Bruce Chen won 12 games in 2010. He came back to win 12 again last season. Name the last Royal lefty to post back-to-back seasons with at least 12 wins.

It looked for some time like Chen wouldn’t have the chance to add to that string of 12-win seasons. But last week Chen inked a two-year deal that will hold his place in the KC rotation.

Chen is what the Royals need at this moment. He’s not a fire-balling ace. He’s not a young phenom with limitless potential. Those are nice to have, and we would take them in a heartbeat.

But what Chen is fills a need in KC. You see, the Royals have phenoms. They have players with tons of potential. They even have starting pitchers with great ability. But they haven’t won anything yet. Not at the big league level.

Bruce Chen has shown over the last two seasons that he knows how to win games.

The other Royals last season? Not so much.

Kyle Davies showed for years that he knew how to lose games. Luke Hochevar showed last year that he knew how to let winnable games slip away. Felipe Paulino, for all his promise, didn’t show that he knew how to win games. And Danny Duffy showed he has no idea what’s going on.

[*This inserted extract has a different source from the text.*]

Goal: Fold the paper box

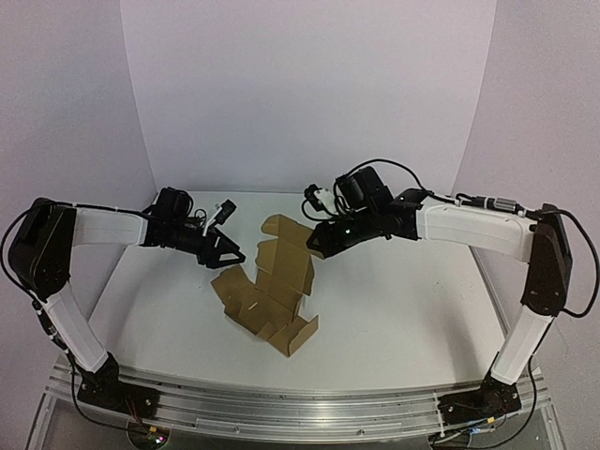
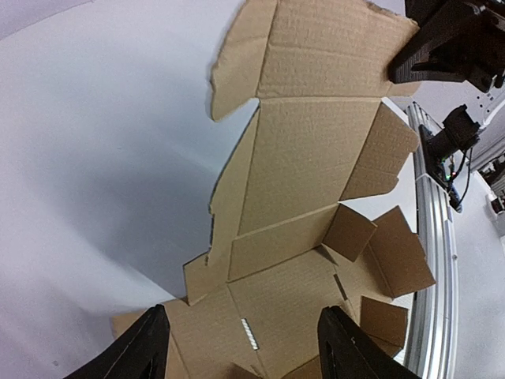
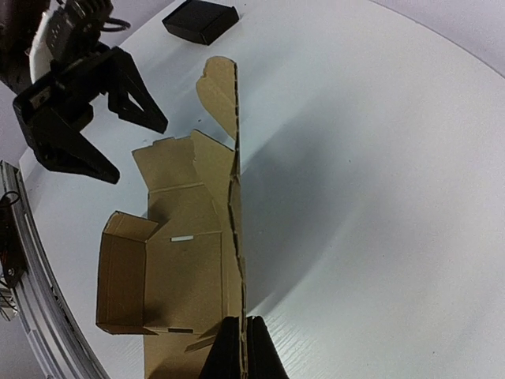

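1. White tabletop (image 1: 403, 300) under pale walls: the right gripper (image 3: 241, 332) has its jaws pinched tight on the edge of a raised cardboard panel. In its wrist view that panel stands on edge and runs straight from the jaws toward 12 o'clock.
2. The left gripper (image 2: 245, 316) hangs with its jaws spread wide and nothing between them. It is poised over the near-left part of the sheet, apparently not touching it.
3. The paper box (image 1: 253, 300), a brown cut-out sheet only partly folded, lies mid-table between the two arms. Seen from above, its long axis runs roughly 12 to 6 o'clock.
4. From the sheet's centre, the right jaws sit at about 1 o'clock and the left jaws at about 10 o'clock. From the left jaws, the flat panels lie toward 4 o'clock.
5. One end flap at the 6 o'clock end is already turned up; the middle panels lie flat.
6. A small black block (image 3: 201, 20) rests well apart, beyond the left arm.
7. With the right jaws holding the raised side, the free left arm looks better placed to lift the opposite panels.
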Controlling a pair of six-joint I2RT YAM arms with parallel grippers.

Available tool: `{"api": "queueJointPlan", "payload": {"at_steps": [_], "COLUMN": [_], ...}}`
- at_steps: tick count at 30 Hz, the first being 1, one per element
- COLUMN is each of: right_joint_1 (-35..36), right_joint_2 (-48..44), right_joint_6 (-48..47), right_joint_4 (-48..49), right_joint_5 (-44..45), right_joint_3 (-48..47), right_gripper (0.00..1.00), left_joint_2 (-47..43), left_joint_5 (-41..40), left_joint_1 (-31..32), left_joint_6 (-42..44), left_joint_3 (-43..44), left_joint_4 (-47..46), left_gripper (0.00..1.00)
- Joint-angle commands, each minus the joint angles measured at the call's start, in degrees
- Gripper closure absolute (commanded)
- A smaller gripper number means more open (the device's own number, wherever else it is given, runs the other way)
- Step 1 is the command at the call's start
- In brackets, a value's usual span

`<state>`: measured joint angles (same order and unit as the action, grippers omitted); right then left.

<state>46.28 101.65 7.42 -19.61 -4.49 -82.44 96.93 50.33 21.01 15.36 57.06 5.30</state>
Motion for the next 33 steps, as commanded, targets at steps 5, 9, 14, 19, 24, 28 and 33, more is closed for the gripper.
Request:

The addition of Jonathan Sanchez was heralded as a significant upgrade in the Royals’ rotation. But it remains to be seen if Sanchez is not a year removed from his best work. A little too reminiscent of Jeff Francis to have the hope of a franchise placed on him.

I hope Sanchez is a difference maker in KC. I hope he’s a 20 game winner. But I feel safer in hoping that Chen can win 12 games again, milking the most out of his average physical ability. And by doing so, I hope he shows Hochevar and Paulino and Duffy how to get the most out of their considerable talents.

And if Chen can win 12 games in 2012 and in 2013, he’ll match which pitcher as the last Royals lefty to win 12 in four straight seasons?

That would be none other than Charlie Leibrandt, who won 60 games over a four-year span from 1985 to 1988, and picked up a World Series ring in the process.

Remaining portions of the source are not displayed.